Diperbarui: 18 Januari 2019   00:22

Kompasiana adalah platform blog. Konten ini menjadi tanggung jawab bloger dan tidak mewakili pandangan redaksi Kompas.

Dokpri


Pada 1 Juni 2018, entah mengapa saya tertidur lagi sesudah sholat subuh. Dan sekitar jam 8.20 di pagi hari, saya terbangun karena seisi rumah gempar dengan goncangan akibat erupsi Gunung Merapi yang erupsi. Kami semua keluar dan memandang Merapi mengepul dari depan rumah. Gempa itu hanya beberapa menit, tetapi ingatan pada kepanikan masih ada.

Sebagai penghuni desa yang memandang Gunung Merapi setiap hari, status pada level 2 ini tentu membuat kami waspada. Status ini belum berubah sejak ditetapkan Balai Penyelidikan dan Pengembangan Teknologi Kebencanaan Geologi (BPPTKG) pada tanggal 22 Mei 2018 lalu.

Sejak akhir tahun 2018, laporan BPPTKG menunjukkan aktivitas Gunung Merapi yang meningkat. Pada 10 Januari 2019, tercatat Gunung Merapi alami peningkatan volume kubah lava menjadi 439.000 m3.. Pertumbuhan kubah juga mencapai 3.400 m3 per hari. Pada 14 Januari 2019, guguran Gunung Merapi juga terjadi. 

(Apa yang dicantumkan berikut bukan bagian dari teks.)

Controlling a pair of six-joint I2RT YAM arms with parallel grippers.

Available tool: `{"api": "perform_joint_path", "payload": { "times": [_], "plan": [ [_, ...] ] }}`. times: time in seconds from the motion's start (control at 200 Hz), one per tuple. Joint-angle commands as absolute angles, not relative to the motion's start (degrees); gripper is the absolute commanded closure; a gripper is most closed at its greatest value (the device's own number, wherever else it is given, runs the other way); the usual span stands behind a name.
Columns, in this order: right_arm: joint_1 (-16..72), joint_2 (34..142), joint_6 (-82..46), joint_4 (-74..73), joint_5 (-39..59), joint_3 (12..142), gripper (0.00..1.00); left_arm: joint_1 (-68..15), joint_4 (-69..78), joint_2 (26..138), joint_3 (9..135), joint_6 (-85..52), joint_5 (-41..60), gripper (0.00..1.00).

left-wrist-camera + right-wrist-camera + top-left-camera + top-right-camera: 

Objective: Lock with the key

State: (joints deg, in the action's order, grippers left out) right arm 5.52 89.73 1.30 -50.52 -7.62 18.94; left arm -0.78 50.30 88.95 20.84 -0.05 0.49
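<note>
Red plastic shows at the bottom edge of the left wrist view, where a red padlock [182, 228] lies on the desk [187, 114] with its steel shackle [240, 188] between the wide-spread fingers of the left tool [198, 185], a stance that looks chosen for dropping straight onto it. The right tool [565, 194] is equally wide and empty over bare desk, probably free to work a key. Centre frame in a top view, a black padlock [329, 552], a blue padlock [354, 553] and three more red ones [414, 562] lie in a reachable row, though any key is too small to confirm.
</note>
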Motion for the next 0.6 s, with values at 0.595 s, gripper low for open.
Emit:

Pada 16 Januari 2019, BPPTKG mencatat terdapat 7 kali guguran. Terkait hal ini, BPPTKG memberikan rekomendasi agar warga tetap tenang dan waspada dan untuk sementara tidak merekomendasikan kegiatan pendakian kecuali untuk kepentingan penyelidikan dan penelitian berkaitan dengan upaya mitigasi bencana.

BPPTKG mengimbau warga tidak melakukan aktivitas dalam radius tiga kilometer dari puncak Gunung Merapi.Pada hari ini, 17 Januari 2019, dicatat terjadi 3 guguran lava selama 6 jam terakhir. 

Akhir akhir ini, bila kami mengendari mobil dari Semarang ke Magelang melalui Kopeng dan Ketep, terasa bahwa kabut tebal hampir selalu menyelimuti. Meski kami melewatinya pada sekitar jam 8.00 pagi. Kamipun tak lagi berani mengendarai mobil setelah jam 17.00. Apa artinya bagi kita?

Kita coba mengenal Merapi. 

Nama Merapi diambil dari bahasa Jawa kuno yang artinya 'yang membuat api'. Karena kisah Merapi telah berjalan ribuan tahun, sejarahpun mencatat. Di masa Sultan Agung, misalnya, dicatat adanya perintan sang Sultan kepada Juru Taman untuk menjaga Gunung Merapi agar keturunan Mataram terhindar dari ancaman gunung api tersebut (Sindonews, 2014). 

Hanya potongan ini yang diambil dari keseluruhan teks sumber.